Items from a dataset
▬▬▬▬▬▬▬▬▬▬

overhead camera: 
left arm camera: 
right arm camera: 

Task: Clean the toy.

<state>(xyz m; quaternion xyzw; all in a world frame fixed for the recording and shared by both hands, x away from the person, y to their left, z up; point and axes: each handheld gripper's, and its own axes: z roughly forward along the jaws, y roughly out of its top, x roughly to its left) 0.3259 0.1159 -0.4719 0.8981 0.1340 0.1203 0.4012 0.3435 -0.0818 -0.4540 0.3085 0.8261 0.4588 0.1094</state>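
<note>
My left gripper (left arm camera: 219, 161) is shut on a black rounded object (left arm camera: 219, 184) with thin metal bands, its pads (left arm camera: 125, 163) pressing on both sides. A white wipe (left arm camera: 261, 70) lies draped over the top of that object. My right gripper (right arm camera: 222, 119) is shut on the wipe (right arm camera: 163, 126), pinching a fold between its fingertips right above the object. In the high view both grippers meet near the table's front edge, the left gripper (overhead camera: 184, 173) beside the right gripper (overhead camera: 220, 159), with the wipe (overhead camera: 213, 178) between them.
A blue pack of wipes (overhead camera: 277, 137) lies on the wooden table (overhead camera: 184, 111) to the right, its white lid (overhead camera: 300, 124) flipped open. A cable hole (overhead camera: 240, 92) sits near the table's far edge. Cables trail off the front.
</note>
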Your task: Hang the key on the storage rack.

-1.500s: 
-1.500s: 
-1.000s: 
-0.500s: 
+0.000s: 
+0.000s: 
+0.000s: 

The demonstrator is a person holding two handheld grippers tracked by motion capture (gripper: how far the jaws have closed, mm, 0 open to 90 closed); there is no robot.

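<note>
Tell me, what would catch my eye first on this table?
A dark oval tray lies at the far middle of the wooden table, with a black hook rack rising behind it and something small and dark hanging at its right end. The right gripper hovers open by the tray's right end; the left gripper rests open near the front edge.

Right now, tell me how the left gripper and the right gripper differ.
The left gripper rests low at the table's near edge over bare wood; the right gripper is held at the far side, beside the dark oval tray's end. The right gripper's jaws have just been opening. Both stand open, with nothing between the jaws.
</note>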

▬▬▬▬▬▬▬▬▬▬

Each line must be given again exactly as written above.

__REPLY TO THE TASK__:
overhead camera: 
left arm camera: 
right arm camera: 

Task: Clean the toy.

<state>(xyz m; quaternion xyzw; all in a world frame fixed for the recording and shared by both hands, x away from the person, y to their left, z up; point and axes: each handheld gripper's, and its own axes: z roughly forward along the jaws, y roughly out of its top, x roughly to its left) 0.3259 0.1159 -0.4719 0.8981 0.1340 0.1203 0.4012 0.3435 -0.0818 -0.4540 0.3085 0.8261 0.4588 0.1094</state>
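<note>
My left gripper (left arm camera: 219, 161) is shut on a black rounded object (left arm camera: 219, 184) with thin metal bands, its pads (left arm camera: 125, 163) pressing on both sides. A white wipe (left arm camera: 261, 70) lies draped over the top of that object. My right gripper (right arm camera: 222, 119) is shut on the wipe (right arm camera: 163, 126), pinching a fold between its fingertips right above the object. In the high view both grippers meet near the table's front edge, the left gripper (overhead camera: 184, 173) beside the right gripper (overhead camera: 220, 159), with the wipe (overhead camera: 213, 178) between them.
A blue pack of wipes (overhead camera: 277, 137) lies on the wooden table (overhead camera: 184, 111) to the right, its white lid (overhead camera: 300, 124) flipped open. A cable hole (overhead camera: 240, 92) sits near the table's far edge. Cables trail off the front.
</note>
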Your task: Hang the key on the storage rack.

-1.500s: 
-1.500s: 
-1.000s: 
-0.500s: 
+0.000s: 
+0.000s: 
+0.000s: 

The demonstrator is a person holding two handheld grippers tracked by motion capture (gripper: how far the jaws have closed, mm, 0 open to 90 closed); there is no robot.

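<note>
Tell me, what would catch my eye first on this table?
A dark oval tray lies at the far middle of the wooden table, with a black hook rack rising behind it and something small and dark hanging at its right end. The right gripper hovers open by the tray's right end; the left gripper rests open near the front edge.

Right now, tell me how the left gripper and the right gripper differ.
The left gripper rests low at the table's near edge over bare wood; the right gripper is held at the far side, beside the dark oval tray's end. The right gripper's jaws have just been opening. Both stand open, with nothing between the jaws.
</note>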

This completes the requested output.